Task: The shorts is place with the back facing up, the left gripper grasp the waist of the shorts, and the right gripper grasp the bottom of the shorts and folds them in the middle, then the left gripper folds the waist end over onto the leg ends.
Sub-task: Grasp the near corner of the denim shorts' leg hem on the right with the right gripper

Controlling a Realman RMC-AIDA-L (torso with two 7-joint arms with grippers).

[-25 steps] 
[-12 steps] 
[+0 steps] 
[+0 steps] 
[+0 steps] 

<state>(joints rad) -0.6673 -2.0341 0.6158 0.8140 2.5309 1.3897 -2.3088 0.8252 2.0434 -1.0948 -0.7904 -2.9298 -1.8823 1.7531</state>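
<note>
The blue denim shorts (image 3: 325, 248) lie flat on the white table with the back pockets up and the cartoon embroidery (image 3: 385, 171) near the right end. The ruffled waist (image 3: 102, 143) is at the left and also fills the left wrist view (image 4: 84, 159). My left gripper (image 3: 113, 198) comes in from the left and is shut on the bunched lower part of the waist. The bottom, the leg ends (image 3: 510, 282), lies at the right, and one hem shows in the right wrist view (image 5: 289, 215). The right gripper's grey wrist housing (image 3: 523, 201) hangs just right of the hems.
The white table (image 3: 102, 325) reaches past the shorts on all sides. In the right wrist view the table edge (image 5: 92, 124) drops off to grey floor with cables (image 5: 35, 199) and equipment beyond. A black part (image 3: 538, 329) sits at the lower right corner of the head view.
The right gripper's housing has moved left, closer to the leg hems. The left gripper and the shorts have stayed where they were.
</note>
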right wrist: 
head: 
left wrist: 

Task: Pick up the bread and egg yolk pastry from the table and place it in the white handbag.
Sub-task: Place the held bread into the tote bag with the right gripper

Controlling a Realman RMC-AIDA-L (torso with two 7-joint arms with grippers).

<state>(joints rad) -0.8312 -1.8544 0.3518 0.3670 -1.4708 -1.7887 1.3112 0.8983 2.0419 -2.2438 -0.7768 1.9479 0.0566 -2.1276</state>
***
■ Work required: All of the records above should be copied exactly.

■ Problem solution:
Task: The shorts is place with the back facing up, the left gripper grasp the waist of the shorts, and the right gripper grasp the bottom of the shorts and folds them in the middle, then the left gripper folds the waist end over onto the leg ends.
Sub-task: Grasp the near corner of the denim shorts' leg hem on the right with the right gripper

Controlling a Realman RMC-AIDA-L (torso with two 7-joint arms with grippers).

[-25 steps] 
[-12 steps] 
[+0 steps] 
[+0 steps] 
[+0 steps] 

<state>(joints rad) -0.6673 -2.0341 0.6158 0.8140 2.5309 1.3897 -2.3088 0.8252 2.0434 -1.0948 -0.7904 -2.9298 -1.8823 1.7531</state>
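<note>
The blue denim shorts (image 3: 325, 248) lie flat on the white table with the back pockets up and the cartoon embroidery (image 3: 385, 171) near the right end. The ruffled waist (image 3: 102, 143) is at the left and also fills the left wrist view (image 4: 84, 159). My left gripper (image 3: 113, 198) comes in from the left and is shut on the bunched lower part of the waist. The bottom, the leg ends (image 3: 510, 282), lies at the right, and one hem shows in the right wrist view (image 5: 289, 215). The right gripper's grey wrist housing (image 3: 523, 201) hangs just right of the hems.
The white table (image 3: 102, 325) reaches past the shorts on all sides. In the right wrist view the table edge (image 5: 92, 124) drops off to grey floor with cables (image 5: 35, 199) and equipment beyond. A black part (image 3: 538, 329) sits at the lower right corner of the head view.
The right gripper's housing has moved left, closer to the leg hems. The left gripper and the shorts have stayed where they were.
</note>
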right wrist: 
head: 
left wrist: 

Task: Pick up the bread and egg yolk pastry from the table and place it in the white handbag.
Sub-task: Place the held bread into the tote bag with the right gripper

Controlling a Realman RMC-AIDA-L (torso with two 7-joint arms with grippers).

<state>(joints rad) -0.8312 -1.8544 0.3518 0.3670 -1.4708 -1.7887 1.3112 0.8983 2.0419 -2.2438 -0.7768 1.9479 0.0566 -2.1276</state>

No further output is required, since the answer is complete.